In an effort to revive the flagging coal industry, the incoming Trump Administration has promised to remove regulations on coal mining and coal-fired power generation.
Reducing regulations, however, is unlikely to succeed. The effort unfortunately also could divert needed attention away from western workers who already have lost their jobs and away from the communities struggling to adapt to new energy markets. A better approach would be to continue existing coal worker and community support and transition programs—and expand them West.
Energy Market Transitions
Coal production in the United States is largely a story about economic geography: Appalachian coal’s proximity to eastern manufacturing centers helped power a growing nation, only to be displaced as cheap western coal grew to dominate U.S. electricity generation markets.
Market forces rather than regulations drove long-term declines in Appalachia’s coal production: railroad deregulation lowered rail freight costs, below-market leasing spurred federal coal mining, and vastly larger and more productive surface coal mines made western coal cheaper to deliver to power plants across the U.S.
These forces were leveraged by the Carter Administration’s efforts to increase domestic energy production, including an effort to increase coal production to one billion tons annually and a congressional ban on new natural gas fired power plants.
In short, regulations and policy favorable to the western coal industry killed Appalachian coal.
Today, the “shale revolution” has created a surplus of natural gas which ultimately crashed natural gas prices and is now displacing western coal. This latest shift in energy markets signals a long-term decline for coal across the country.
Appalachia has struggled to help declining coal-dependent communities and displaced workers. Today coal job losses also are hitting across the West. Colorado lost 1,000 coal jobs from 2011 to 2016, Wyoming 800, and Utah 500.
A rebound in western coal is limited by the declining number of plants left to burn coal as older, less efficient coal-fired power plants are retired.
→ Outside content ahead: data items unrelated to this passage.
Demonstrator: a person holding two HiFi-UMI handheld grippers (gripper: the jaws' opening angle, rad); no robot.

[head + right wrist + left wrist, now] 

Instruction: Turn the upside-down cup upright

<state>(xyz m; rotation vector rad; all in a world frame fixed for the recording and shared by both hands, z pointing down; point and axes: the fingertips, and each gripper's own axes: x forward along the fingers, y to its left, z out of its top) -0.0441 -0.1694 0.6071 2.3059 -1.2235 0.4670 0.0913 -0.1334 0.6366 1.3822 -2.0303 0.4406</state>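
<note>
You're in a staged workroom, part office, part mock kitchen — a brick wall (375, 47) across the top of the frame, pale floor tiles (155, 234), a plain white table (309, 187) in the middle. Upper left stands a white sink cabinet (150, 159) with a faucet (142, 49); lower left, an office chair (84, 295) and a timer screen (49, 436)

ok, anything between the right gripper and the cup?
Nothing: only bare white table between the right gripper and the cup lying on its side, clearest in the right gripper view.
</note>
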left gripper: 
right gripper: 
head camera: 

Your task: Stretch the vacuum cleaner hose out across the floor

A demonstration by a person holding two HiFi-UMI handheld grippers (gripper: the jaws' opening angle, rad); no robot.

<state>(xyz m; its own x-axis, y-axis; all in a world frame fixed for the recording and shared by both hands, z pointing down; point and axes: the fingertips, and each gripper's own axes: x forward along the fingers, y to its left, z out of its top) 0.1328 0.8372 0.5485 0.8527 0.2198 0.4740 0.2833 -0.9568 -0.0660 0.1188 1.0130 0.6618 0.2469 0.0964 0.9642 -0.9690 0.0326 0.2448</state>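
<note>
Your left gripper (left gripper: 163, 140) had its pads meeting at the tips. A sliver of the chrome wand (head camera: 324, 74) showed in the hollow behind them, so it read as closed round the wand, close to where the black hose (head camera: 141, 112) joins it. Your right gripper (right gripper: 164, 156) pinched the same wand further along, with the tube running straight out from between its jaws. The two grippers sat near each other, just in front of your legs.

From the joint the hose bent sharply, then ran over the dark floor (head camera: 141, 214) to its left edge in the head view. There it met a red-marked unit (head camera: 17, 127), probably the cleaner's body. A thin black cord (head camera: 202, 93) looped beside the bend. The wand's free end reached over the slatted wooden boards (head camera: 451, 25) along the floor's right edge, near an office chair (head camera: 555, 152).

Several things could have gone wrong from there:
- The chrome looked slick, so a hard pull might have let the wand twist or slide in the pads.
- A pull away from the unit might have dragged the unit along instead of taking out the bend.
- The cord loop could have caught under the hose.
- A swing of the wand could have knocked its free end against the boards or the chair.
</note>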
New generation capacity instead is being added in renewables, primarily wind and solar, and through efficient combined-cycle natural gas plants.
The remaining U.S. fleet of coal-fired power plants also is being used less intensively because lower-cost fuels are called upon first to meet energy demands on any given day. Coal demand now is linked directly to volatile natural gas markets—meaning that coal demand will be both lower and more uncertain from year to year.
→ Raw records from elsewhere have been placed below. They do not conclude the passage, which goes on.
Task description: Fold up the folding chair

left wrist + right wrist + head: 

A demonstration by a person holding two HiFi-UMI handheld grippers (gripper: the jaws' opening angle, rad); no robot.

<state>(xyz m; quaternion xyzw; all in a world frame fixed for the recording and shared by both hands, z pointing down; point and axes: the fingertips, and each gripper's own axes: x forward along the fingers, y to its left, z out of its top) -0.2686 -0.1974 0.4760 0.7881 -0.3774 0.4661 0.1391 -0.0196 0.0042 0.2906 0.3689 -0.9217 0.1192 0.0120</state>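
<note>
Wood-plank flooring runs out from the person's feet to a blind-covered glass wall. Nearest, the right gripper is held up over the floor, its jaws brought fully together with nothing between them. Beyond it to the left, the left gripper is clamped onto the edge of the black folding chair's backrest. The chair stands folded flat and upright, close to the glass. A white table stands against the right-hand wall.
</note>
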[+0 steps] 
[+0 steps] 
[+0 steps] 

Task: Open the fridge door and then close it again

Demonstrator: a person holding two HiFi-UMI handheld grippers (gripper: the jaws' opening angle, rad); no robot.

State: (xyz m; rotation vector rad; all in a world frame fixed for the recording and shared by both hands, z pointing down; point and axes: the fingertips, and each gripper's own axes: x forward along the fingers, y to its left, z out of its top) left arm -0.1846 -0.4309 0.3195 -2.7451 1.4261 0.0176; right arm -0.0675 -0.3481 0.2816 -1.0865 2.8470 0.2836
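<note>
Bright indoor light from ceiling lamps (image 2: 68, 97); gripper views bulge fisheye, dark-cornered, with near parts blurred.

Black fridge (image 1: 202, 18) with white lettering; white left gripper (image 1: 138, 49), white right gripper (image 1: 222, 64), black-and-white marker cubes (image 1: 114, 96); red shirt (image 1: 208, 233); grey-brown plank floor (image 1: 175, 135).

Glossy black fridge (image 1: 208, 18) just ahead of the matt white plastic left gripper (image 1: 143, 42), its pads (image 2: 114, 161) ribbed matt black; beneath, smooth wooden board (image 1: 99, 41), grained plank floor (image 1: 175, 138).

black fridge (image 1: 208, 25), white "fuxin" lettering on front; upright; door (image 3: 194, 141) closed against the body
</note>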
Shift Coal Transition Planning West
Faced with these shifting economic forces, the new Administration should continue coal worker and community support and transition programs in Appalachia—and move them West.
The ongoing energy transition will have little economic effect on most states, but at the local level where coal mines and power plants are located, the downturn in coal power will have acute economic and social impacts.
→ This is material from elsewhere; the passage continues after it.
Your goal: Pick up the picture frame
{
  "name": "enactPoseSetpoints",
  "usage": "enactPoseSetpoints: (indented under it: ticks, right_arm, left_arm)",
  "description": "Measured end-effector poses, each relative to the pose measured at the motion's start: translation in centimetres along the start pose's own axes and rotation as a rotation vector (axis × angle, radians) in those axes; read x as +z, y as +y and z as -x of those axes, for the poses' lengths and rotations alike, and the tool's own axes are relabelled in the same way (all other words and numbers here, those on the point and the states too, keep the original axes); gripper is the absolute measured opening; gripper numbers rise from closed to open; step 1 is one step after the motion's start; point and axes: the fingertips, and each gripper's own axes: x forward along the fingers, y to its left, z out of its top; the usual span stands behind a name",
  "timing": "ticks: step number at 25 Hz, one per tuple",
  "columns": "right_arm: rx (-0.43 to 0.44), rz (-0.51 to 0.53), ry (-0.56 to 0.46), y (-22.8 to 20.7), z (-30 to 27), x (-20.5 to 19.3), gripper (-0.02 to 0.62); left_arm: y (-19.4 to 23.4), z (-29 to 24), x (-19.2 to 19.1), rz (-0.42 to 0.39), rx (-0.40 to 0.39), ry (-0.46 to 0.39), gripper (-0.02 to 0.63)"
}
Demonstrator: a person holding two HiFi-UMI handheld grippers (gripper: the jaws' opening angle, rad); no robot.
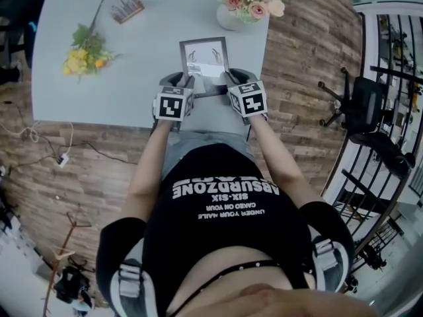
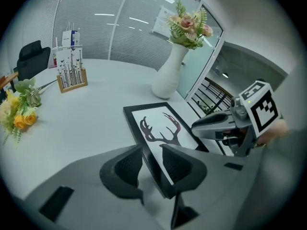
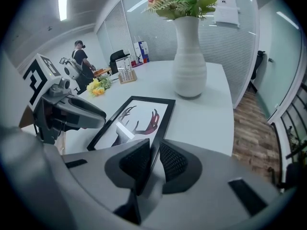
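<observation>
A black picture frame [image 1: 205, 58] with an antler print lies flat on the pale grey table [image 1: 99, 91], close to the near edge. My left gripper [image 1: 182, 80] is at its near left corner. In the left gripper view the frame's left edge [image 2: 156, 164] runs between the jaws with a gap showing, so the left gripper [image 2: 151, 163] is open. My right gripper [image 1: 231, 78] is at the near right corner. In the right gripper view the frame's [image 3: 136, 119] right edge passes between the parted jaws of the right gripper [image 3: 154, 161], unpressed.
A white vase of pink flowers [image 1: 248, 5] stands just beyond the frame to the right. A yellow flower bunch [image 1: 86, 51] and a small card holder [image 1: 127, 6] lie at the left. An office chair [image 1: 360, 104] stands on the wooden floor at right.
</observation>
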Motion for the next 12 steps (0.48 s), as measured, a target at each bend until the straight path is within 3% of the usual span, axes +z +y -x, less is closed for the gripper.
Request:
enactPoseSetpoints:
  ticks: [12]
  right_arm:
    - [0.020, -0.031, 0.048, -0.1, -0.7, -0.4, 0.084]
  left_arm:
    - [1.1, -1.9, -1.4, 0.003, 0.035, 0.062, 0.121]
The Obama Administration initiated several programs to assist coal-dependent communities and displaced workers. These efforts leverage ongoing rural economic development and workforce training programs at the federal and state levels.
For example, the POWER Initiative proposed an additional $9 billion for economic and workforce development in Appalachia. These funds supplement the Appalachian Regional Commission that invests millions of dollars annually into businesses, people, and infrastructure across Appalachia to build leadership and economic opportunity. Trump should also push Congress to find funding for and pass legislation like the Coal Healthcare and Pensions Protection Act of 2015.
Recommitting to these programs, and expanding them nationally, will leverage the efforts of states and private foundations. Wyoming’s Governor Matt Mead, for example, recently announced an initiative to diversify the state’s economy, a goal that has eluded the coal- and energy-rich state for generations but is more important now than ever.
Montana aborted an energy-planning process framed around compliance with the Clean Power Plan, but might consider reviving a planning effort to consider economic development options. The state needs to address the pending closure of two units at the Colstrip power plant as well as growing uncertainty for several other coal-mining dependent communities.
Better policy direction from Washington, D.C. could help these states. The federal government also could follow the lead of energy-producing states and establish a natural resources permanent trust to stabilize volatile royalty revenue from federal lands and to make long-term investments in energy-producing states and communities. These and similar actions would support workers and communities through the ongoing energy transition.